Il alla se blottir derrière une pierre à l’ouverture de la grotte. A mesure que le soir avançait le vent semblait se calmer. Le ciel se découvrit, la lune jouait sur les vagues. La grotte s’ouvrait assez haut dans la paroi de la montagne. Un sentier étroit et escarpé y conduisait. C’était sans doute par là que les voleurs allaient venir.
On ne voyait pas encore de renards, mais Nils découvrit quelque chose qui au premier moment l’effraya beaucoup: sur la grève étroite au pied de la falaise il y avait des géants ou des trolls ou bien encore des hommes d’une taille extraordinaire.
D’abord il crut rêver, mais il les voyait si nettement qu’il ne pouvait croire à une illusion. Quelques-uns s’étaient avancés jusque dans l’eau, d’autres semblaient vouloir escalader la falaise. Quelques-uns avaient de grosses têtes rondes, d’autres n’en avaient pas du tout. Quelques-uns étaient manchots, d’autres bossus devant et derrière. Jamais Nils n’avait rien vu de plus étrange. Il les regardait épouvanté, au point d’en oublier les renards. Mais tout à coup il entendit le bruit d’une griffe contre les pierres. Il vit trois renards qui s’approchaient furtivement. Dès que Nils s’aperçut qu’il avait affaire à un péril réel, il retrouva son calme, sa terreur se dissipa. Il se dit que c’était bien dommage d’éveiller les oies et de se sauver en laissant les moutons à leur sort. Ne pouvait-il faire mieux?

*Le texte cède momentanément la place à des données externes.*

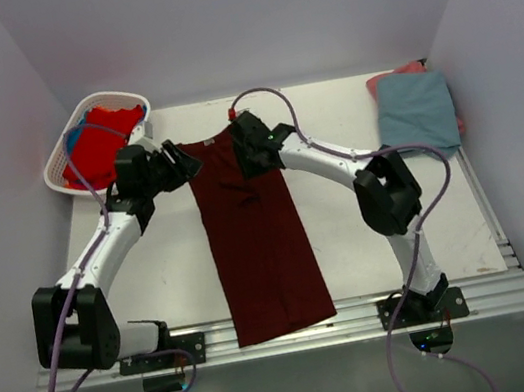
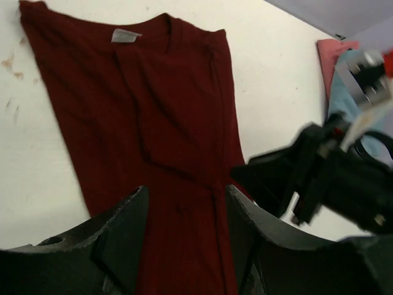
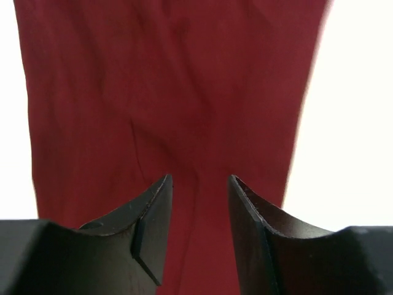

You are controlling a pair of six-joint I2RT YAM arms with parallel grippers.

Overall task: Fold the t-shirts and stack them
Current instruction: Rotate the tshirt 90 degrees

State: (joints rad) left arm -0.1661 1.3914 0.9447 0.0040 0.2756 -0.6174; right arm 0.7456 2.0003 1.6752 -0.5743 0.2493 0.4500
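Note:
A dark maroon t-shirt (image 1: 259,247) lies flat on the white table, folded into a long narrow strip with its collar at the far end. It fills the left wrist view (image 2: 153,123) and the right wrist view (image 3: 172,92). My left gripper (image 1: 185,161) hovers over the shirt's far left corner, open and empty (image 2: 187,196). My right gripper (image 1: 253,157) hovers over the far right part, open and empty (image 3: 199,184). Folded grey-blue (image 1: 417,111) and salmon pink (image 1: 399,71) shirts are stacked at the far right. A bright red shirt (image 1: 109,132) and a blue one (image 1: 75,137) lie in the basket.
A white slatted basket (image 1: 65,175) stands at the far left corner. Grey walls close in the table on three sides. A metal rail (image 1: 295,327) runs along the near edge, and the shirt's hem hangs over it. The right arm shows in the left wrist view (image 2: 331,178).

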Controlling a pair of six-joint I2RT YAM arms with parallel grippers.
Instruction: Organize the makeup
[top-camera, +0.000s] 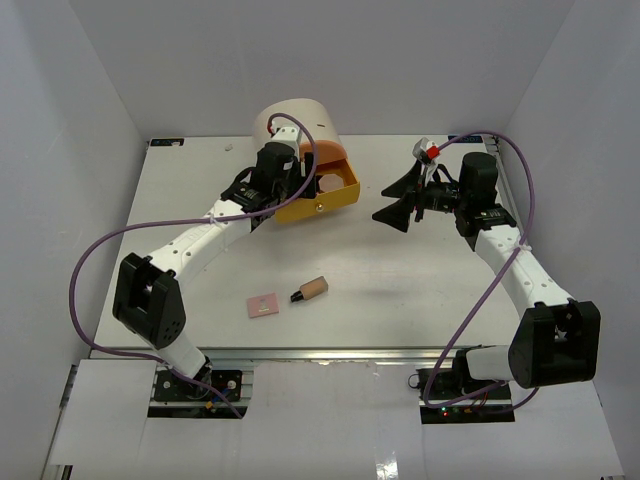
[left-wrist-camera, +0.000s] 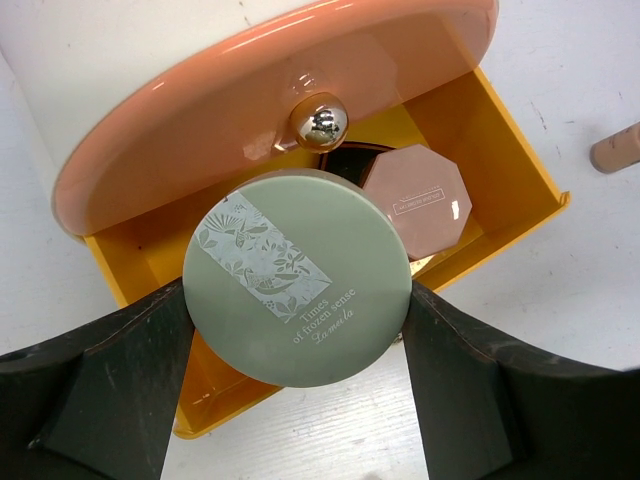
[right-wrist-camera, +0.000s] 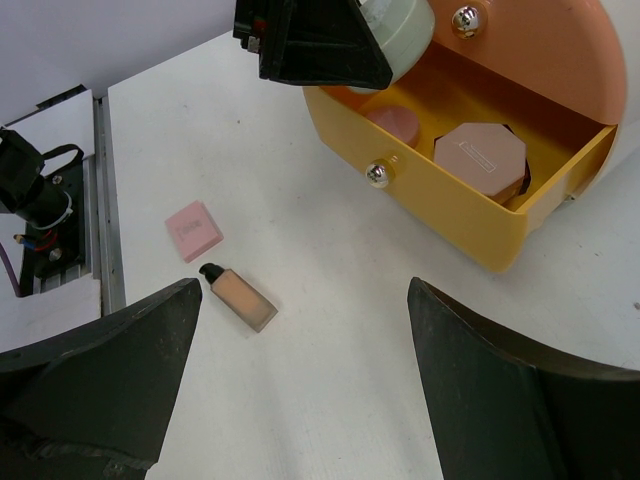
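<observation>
White table (top-camera: 400, 270) carries a cream cylinder (top-camera: 300, 120) whose yellow drawer (left-wrist-camera: 520, 170) stands open, holding a pink octagonal compact (left-wrist-camera: 417, 198) and a pink round compact (right-wrist-camera: 392, 124). The left gripper (left-wrist-camera: 300, 310) reaches over that drawer, fingers clamped on a green round compact (left-wrist-camera: 297, 277). The right gripper (right-wrist-camera: 305, 290) hovers to the drawer's right, fingers wide apart. A pink square compact (top-camera: 263, 304) and a tan bottle (top-camera: 311, 290) lie side by side on the table, nearer the arm bases.

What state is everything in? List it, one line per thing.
Yellow plastic drawer: pulled open.
Pale green round compact: gripped by left pincer, over the drawer.
Pink octagonal compact: closed, lying in the drawer.
Tan black-capped bottle: on its side on the table.
Pink square compact: closed, flat on the table.
Right pincer: open, empty.
</observation>
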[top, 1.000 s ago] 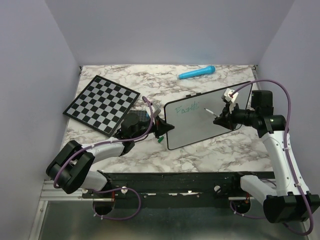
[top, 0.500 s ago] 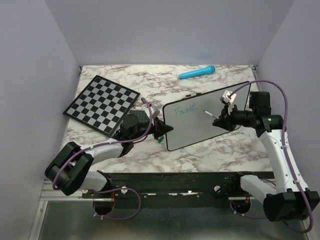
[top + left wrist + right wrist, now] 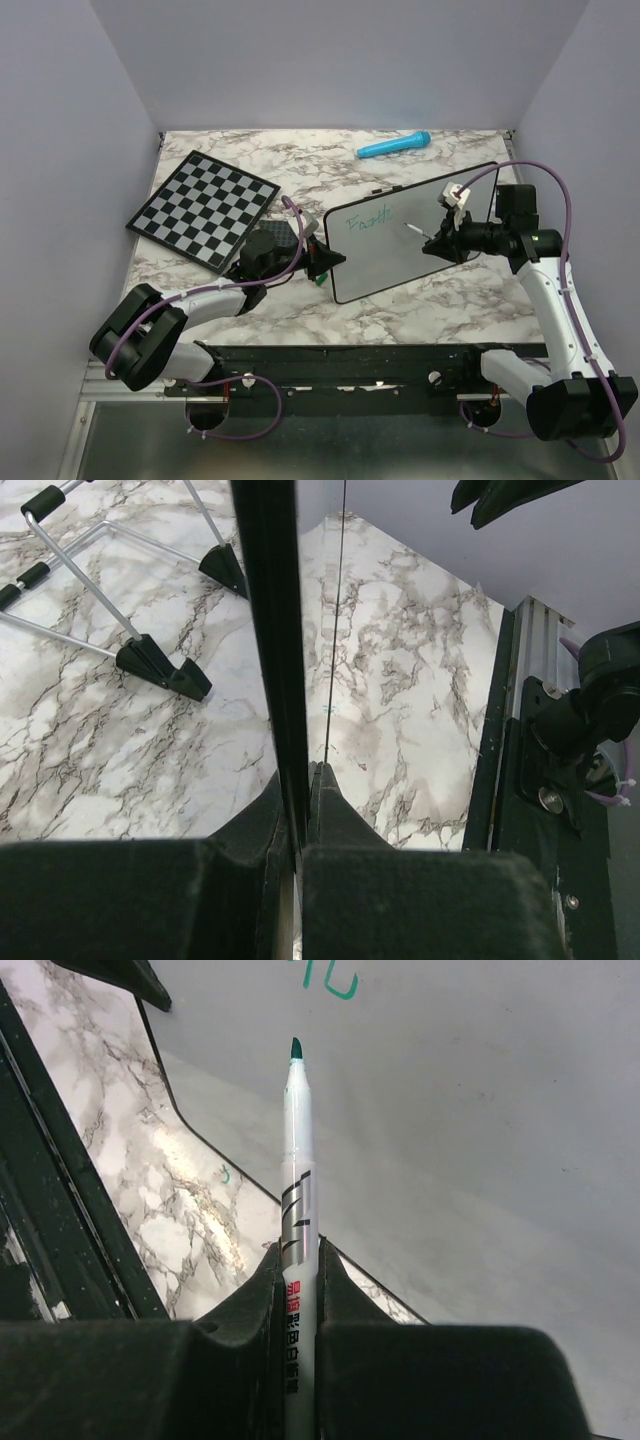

Il se glissa en hâte vers le fond de la grotte, secoua le bélier par les cornes pour l’éveiller et se hissa en même temps sur son dos. «Levez-vous, père, nous allons faire un peu peur aux renards!» lui dit-il.
Il avait essayé d’être aussi silencieux que possible, mais les renards avaient sans doute entendu du bruit. Arrivés à l’ouverture de la grotte, ils s’arrêtèrent pour tenir conseil.
—Quelqu’un a remué ici, dit l’un. Je me demande s’ils ne sont pas éveillés.
—Bah, vas-y! dit l’autre; quel mal veux-tu qu’ils nous fassent?
Ils entrèrent prudemment, mais firent de nouveau halte pour flairer.
—Qui allons-nous prendre ce soir? chuchota celui qui était en tête.